Pearl Rhodes Elementary School in Leyden has the smallest enrollment of any school in the Pioneer Valley Regional School district. The school, which includes preschool through sixth grade, has 33 students, about two-thirds of whom are from Leyden and the rest from neighboring towns through School Choice. Over the past five years, enrollment has decreased at an average of 2.6 students annually.

Last September, Bernardston Elementary School Principal Bob Clancy took on the added responsibilities for Pearl Rhodes when Principal Deanna Leblanc accepted another job. School district Superintendent Ruth Miller, who herself has announced she is leaving her position in June, publicly noted that discussion of Pearl Rhodes potentially closing led to Leblanc seeking and finding a different job.

Driving this discussion has been the district budget. “The bottom line is, if it’s costing double what it’s costing to go somewhere else, you’ve got to start looking at it,” said Bernardston Selectboard Chairman Stanley Garland. “This is all plain economics and efficiency we’re talking about.”

Except when it’s not.

Some Leyden parents don’t want to see their school close or their children travel somewhere else for school. Pearl Rhodes is about a 13-minute commute from Bernardston Elementary School, but the bus time would vary according to where families live in the far-flung rural community. Additionally, a school is a gathering spot, with playgrounds, meeting rooms and kitchen facilities available to the community. Losing it compromises a town’s cohesiveness, whether Leyden or another of our small county towns.

The regional school agreement, drafted in the 1990s, calls for students to go to school within their respective towns. Critically, the closure of any school must be approved by all four towns at annual town meeting. Thus, districtwide unanimity must be achieved for any school closure.

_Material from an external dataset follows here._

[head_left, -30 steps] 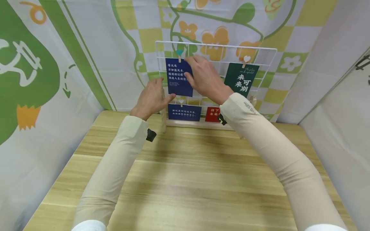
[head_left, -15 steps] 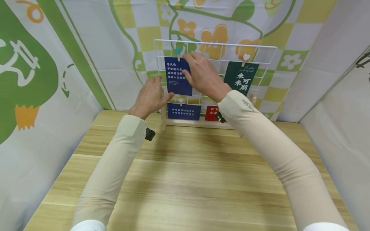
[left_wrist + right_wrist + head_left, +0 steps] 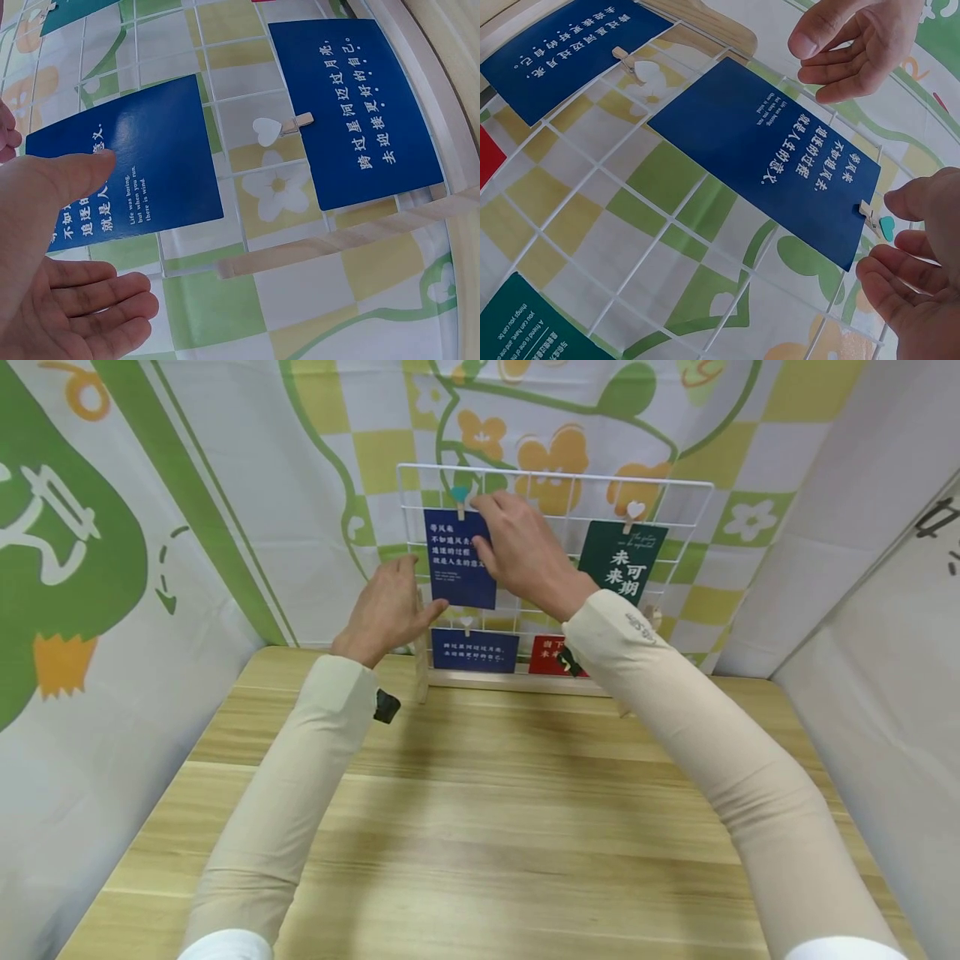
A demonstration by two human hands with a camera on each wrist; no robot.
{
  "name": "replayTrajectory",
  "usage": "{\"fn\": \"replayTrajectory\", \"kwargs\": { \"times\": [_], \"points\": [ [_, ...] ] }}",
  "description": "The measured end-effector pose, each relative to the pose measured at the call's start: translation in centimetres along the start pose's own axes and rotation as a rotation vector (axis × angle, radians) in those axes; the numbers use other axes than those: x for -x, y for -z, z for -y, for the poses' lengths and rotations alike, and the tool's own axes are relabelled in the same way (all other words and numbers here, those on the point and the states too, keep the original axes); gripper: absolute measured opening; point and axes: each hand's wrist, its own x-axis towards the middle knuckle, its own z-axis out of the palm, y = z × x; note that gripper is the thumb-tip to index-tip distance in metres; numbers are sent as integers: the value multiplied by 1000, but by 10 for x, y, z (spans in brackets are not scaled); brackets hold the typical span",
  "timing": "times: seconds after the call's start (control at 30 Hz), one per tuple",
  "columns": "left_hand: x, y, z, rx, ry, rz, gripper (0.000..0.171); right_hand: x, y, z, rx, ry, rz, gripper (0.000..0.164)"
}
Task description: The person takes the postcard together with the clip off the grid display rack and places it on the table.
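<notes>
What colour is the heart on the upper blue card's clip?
The heart is teal, best seen in the right wrist view.

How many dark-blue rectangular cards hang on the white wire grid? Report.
2: an upper card on the left of the grid, a lower card beneath it; the beige right sleeve could hide others.

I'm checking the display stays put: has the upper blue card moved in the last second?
No. In the head view, the upper blue card hangs in the same place against the white wire rack.
</notes>
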Motion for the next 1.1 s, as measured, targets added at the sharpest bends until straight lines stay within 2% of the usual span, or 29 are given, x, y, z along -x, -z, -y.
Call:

A critical component of reaching consensus was this March 13 joint selectboard meeting, called to give members of the public an opportunity to share their opinions. “We want to hear what people have to say,” said Garland in announcing the now-canceled meeting.

Since then, events have moved inexorably toward a hollowing out of the school population. The latest budget, which the Pioneer School Committee will vote on Thursday, plans to send Leyden preschool students to Bernardston Elementary rather than Pearl Rhodes school.

This did not go unnoticed.

“When I look at this budget, it doesn’t say it’s a plan to close Pearl Rhodes, but to me it looks like a plan to close Pearl Rhodes,” Patty Solomon, a teacher at Pearl Rhodes, told the School Committee last week. “It’s like the budget is making the decision for us.”

Coincidentally, Mohawk Trail Regional School District is offering free preschool as a way of channeling more students into its elementary schools. By this reasoning, those Leyden preschool students at Bernardston will tend to stay in Bernardston as they advance.

Patty Solomon is right: The budget is driving this bus and it will be voted on by the member towns at annual town meetings in May. If it’s passed in its present form, with Leyden preschoolers going to Bernardston Elementary, the closure of Pearl Rhodes feels like a fait accompli.

This is no way to close a school. The decision shouldn’t be made by budget framers and indirectly through budgeting choices. The School Committee and the towns need to come up with a plan to develop consensus without creating a rift between Leyden and the rest of the district.